New Jersey’s regulations allowed for the filing of a retroactive S corporation election. However, they did not address consents for non-initial shareholders. The division argued that the retroactive election was only meant to benefit corporations that had filed S corporation returns but had failed to timely file the New Jersey S corporation election. Under this interpretation, since the taxpayer had neither the executed consents from that GRATs at the appropriate time nor paid the required tax it could not be granted relief. The Tax Court stated that to adopt the director’s interpretation would mean that any time a taxpayer contested the action of the director without first paying the tax alleged to be due, the taxpayer would not be afforded the remedy of a retroactive election. This interpretation would have a chilling effect on the ability of a corporation and its shareholders to legitimately contest an assessment. Thus, the Tax Court found that the failure of the GRATs to file the necessary consents was cured by the filing of the retroactive S election. Although the amount of income required to be included in the shareholders’ returns had not be determined, the tax due from all shareholders had been paid by Paz.
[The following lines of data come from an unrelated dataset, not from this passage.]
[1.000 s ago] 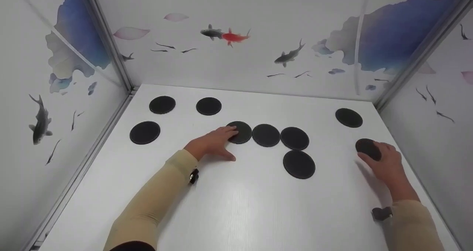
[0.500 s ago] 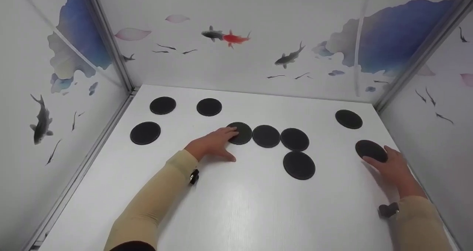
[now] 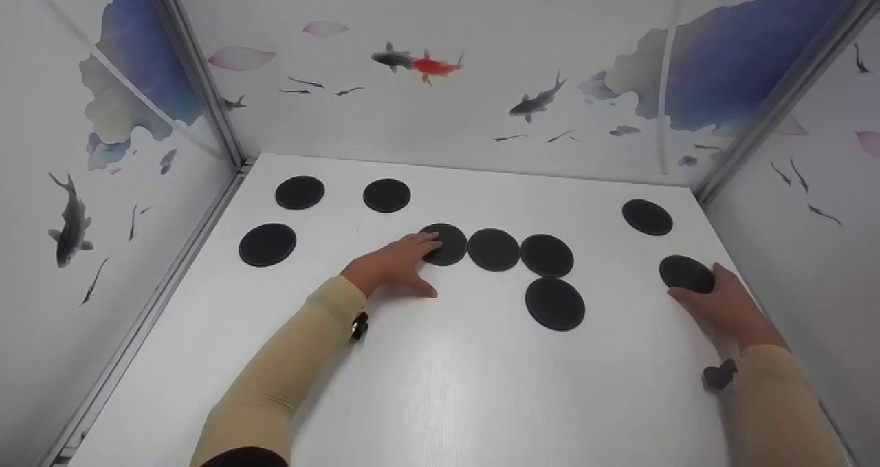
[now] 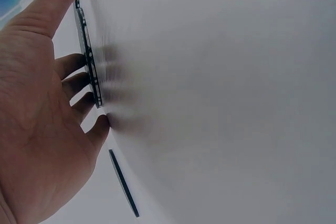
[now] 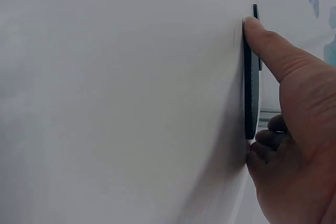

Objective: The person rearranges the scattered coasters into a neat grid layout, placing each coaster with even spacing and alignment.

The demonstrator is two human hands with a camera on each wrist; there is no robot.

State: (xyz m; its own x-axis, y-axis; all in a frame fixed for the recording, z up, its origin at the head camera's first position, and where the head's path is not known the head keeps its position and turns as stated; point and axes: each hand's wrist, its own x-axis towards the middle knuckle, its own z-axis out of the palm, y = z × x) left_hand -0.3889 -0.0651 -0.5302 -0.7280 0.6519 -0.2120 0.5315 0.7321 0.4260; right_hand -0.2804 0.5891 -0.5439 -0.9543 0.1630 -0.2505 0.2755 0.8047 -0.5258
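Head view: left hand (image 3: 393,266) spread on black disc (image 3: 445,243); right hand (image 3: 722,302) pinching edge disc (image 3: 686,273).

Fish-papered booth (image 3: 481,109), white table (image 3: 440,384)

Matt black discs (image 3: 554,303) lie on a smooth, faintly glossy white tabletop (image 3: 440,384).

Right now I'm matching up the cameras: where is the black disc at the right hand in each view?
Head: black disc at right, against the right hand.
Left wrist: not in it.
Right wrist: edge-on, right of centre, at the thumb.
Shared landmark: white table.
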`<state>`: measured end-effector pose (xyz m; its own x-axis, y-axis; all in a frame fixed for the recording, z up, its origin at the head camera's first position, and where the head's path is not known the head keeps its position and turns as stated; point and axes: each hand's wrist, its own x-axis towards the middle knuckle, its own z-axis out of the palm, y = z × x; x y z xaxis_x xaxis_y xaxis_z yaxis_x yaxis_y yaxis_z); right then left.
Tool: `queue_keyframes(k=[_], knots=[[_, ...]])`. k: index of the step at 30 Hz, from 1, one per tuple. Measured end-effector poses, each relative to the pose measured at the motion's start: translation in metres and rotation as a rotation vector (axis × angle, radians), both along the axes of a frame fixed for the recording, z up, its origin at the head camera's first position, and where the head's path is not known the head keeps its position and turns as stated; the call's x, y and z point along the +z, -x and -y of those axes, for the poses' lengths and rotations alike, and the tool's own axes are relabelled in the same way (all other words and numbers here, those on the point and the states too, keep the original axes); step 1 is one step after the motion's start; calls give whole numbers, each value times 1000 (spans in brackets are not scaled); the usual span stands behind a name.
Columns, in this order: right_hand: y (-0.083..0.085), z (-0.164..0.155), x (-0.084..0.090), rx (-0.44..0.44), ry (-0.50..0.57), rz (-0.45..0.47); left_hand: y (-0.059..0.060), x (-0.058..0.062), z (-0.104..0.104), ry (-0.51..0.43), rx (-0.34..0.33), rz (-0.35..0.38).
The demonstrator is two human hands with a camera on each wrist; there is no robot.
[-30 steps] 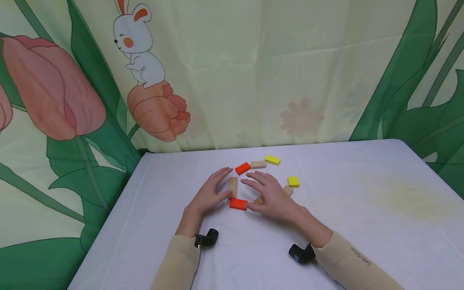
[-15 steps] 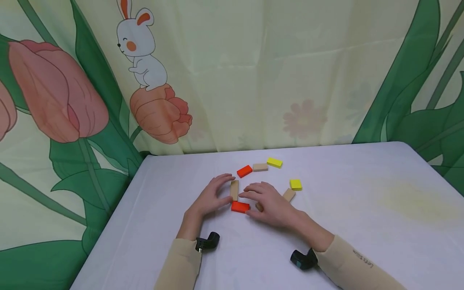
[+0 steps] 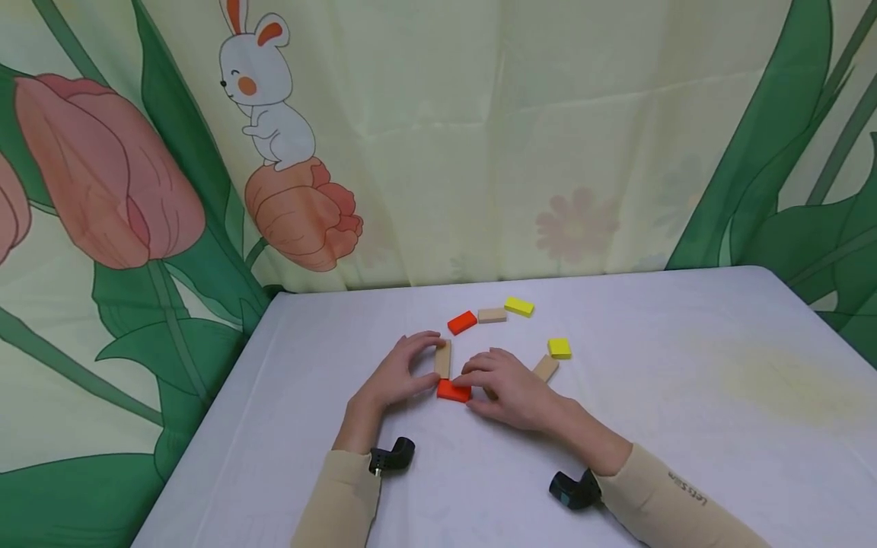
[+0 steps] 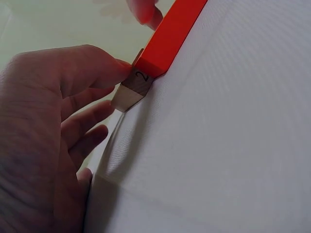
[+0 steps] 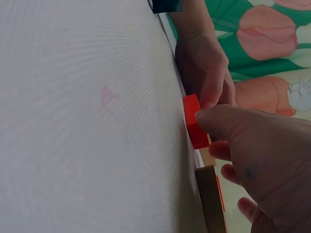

GIT Sourcing an S Corporation’s Income from a Deemed Sale of Assets

The GIT regulations governing the complete liquidation of an S corporation provided that” if the adopted Federal plan of liquidation requires the S corporation, and ultimately the shareholders(s), to recognize a gain or loss from the deemed sale of its assets, the gain or loss from the deemed sale is reported by the shareholder(s) for gross income tax purposes.” The regulations also stated that the income from these sales should be reported by the shareholder in the category “net gains or income for the disposition of property”. However, the regulations did not precisely address sourcing rules. This contrasted with the GIT regulations for sole proprietorship and partnerships, which did contain sourcing rules for business activities carried on both inside and outside New Jersey.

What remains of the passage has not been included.